(Supplied material Opens)
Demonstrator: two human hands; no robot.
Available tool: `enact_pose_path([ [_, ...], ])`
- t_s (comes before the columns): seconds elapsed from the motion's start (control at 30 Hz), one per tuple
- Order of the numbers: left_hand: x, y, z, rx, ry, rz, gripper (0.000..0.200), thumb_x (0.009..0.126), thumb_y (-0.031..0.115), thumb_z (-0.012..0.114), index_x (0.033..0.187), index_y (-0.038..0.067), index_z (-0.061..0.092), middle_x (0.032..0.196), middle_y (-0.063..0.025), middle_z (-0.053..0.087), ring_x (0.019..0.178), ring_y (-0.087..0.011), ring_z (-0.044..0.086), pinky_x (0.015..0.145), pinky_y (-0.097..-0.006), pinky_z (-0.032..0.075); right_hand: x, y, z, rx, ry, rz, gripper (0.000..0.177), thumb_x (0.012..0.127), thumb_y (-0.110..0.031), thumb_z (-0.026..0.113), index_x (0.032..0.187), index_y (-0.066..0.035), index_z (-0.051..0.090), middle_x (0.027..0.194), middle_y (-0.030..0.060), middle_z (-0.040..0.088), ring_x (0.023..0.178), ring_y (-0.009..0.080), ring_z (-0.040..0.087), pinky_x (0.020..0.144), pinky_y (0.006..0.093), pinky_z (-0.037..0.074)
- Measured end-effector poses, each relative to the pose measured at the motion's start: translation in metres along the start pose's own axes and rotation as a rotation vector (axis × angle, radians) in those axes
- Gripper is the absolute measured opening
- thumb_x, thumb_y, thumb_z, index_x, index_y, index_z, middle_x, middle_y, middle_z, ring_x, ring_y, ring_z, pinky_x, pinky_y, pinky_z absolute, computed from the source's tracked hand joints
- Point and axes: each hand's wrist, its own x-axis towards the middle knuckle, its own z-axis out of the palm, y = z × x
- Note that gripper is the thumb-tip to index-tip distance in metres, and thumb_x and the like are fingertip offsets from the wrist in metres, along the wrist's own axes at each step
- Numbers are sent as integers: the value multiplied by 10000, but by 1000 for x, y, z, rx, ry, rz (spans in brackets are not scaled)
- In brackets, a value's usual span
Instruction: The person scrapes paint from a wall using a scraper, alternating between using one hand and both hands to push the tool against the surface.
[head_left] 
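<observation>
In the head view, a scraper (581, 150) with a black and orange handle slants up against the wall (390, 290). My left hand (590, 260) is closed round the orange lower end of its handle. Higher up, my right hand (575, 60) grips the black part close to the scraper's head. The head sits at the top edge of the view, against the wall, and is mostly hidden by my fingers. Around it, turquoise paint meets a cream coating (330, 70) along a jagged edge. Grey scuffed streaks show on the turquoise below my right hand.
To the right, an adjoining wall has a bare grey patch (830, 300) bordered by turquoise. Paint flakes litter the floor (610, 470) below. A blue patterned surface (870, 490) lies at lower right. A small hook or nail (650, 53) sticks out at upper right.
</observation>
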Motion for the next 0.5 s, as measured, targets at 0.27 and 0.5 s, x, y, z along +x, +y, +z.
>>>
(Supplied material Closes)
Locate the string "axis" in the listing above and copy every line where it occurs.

- Measured end-effector poses, each relative to the pose measured at the motion's start: translation in metres along the start pose's own axes and rotation as a rotation vector (axis × angle, radians) in those axes
- Point and axes: each hand's wrist, its own x-axis towards the middle knuckle, its own z-axis out of the palm, y = z × x

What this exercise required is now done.